API keys can carry an optional set of scopes that restrict what the key is allowed to do. The flagship use-case: hand an MCP server (or any LLM agent reasoning over your trace history) a query-scoped key so it can read traces, evals, and metrics but cannot ingest new spans, create feedback, or mutate any resource. If the key leaks, the blast radius is bounded to read access.

Why scopes exist

A TruLayer key without scopes carries full access to every endpoint for its tenant — the same powers the dashboard UI has. That is the right default for your backend services and SDK initialization, but it is the wrong default for:
  • MCP servers connected to Claude, Cursor, Windsurf, or any other LLM client. The server should be able to answer “show me recent failures” without being able to forge traces or revoke other keys.
  • Analytical clients and BI pipelines that only read metrics and eval results.
  • LLM agents that reason over trace history as part of their prompt context — scoping prevents prompt-injection from escalating into data mutation.
Scopes are additive: a key can carry one scope today, and future scopes (ingest, feedback-write, etc.) will be introduced the same way.

Available scopes

ScopeGrants
queryRead-only access to traces, evals, metrics, anomalies, projects, and the semantic-search endpoint. No writes, no key management, no billing.
A key may declare multiple scopes; the effective permission set is the union.

Back-compat: empty scopes = full access

Keys created before the scopes feature — and keys you create without passing any scopes — have an empty scopes array and retain their legacy full access. Only keys that explicitly declare scopes are restricted by the scope middleware. This means you can safely roll out scoped keys alongside existing integrations without touching any currently deployed service.
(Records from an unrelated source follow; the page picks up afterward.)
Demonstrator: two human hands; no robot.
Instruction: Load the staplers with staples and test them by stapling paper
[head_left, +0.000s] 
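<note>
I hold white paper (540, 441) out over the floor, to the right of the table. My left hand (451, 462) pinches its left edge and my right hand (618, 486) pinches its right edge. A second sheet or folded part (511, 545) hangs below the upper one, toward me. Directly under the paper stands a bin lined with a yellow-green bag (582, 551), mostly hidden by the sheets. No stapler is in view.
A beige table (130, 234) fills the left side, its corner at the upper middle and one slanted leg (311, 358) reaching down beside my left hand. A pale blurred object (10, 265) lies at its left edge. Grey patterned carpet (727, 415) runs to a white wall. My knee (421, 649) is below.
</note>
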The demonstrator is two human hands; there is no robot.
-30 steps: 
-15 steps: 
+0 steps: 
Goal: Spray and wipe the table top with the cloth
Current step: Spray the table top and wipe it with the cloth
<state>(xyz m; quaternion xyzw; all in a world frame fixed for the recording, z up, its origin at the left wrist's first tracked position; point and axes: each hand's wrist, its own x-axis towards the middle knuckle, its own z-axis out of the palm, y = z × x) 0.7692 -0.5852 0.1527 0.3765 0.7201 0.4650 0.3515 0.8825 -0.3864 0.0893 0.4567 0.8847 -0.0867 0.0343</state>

Creating a scoped key in the dashboard

  1. Sign in to app.trulayer.ai.
  2. Navigate to Settings → API keys.
  3. Click New Key.
  4. Give the key a descriptive name (e.g. claude-mcp-readonly).
  5. Under Scopes, select query.
  6. Click Create. Copy the displayed key — it will never be shown again.
See Dashboard — Settings → API keys for the full key-management flow, including rotation and revocation.

Creating a scoped key via the API

curl -X POST https://api.trulayer.ai/v1/apikeys \
  -H "Authorization: Bearer $DASHBOARD_JWT" \
  -H "Content-Type: application/json" \
  -d '{
    "name": "claude-mcp-readonly",
    "scopes": ["query"]
  }'
Response: 
{
  "id": "ak_01HXYZ...",
  "name": "claude-mcp-readonly",
  "prefix": "tl_prod_4f2a",
  "scopes": ["query"],
  "secret": "tl_prod_4f2a...full-key-shown-once...",
  "created_at": "2026-04-24T10:00:00Z"
}
The secret field is returned exactly once. Store it in your secret manager immediately. Omit scopes (or pass an empty array) to create a legacy full-access key.

Using a scoped key from the SDKs

Scoped keys are ordinary bearer tokens — initialize the SDK the same way you always have. 
from trulayer import TruLayer

client = TruLayer(api_key="tl_prod_4f2a...")

# Query scope: read-only endpoints work
traces = client.traces.list(limit=50)
runs = client.evals.list_runs()

# Write endpoints raise a 403 ScopeError
# client.traces.ingest(...)  # ❌ forbidden with a query-scoped key
A write call with a scope-restricted key returns HTTP 403 with error code scope_forbidden — your client should treat it like any other authorization failure.

What to do if you need write access

If an MCP tool or agent genuinely needs to write (for example, to submit feedback), create a second key with the appropriate scope rather than relaxing an existing one. Keep the read path and the write path on separate keys so you can revoke one without disrupting the other.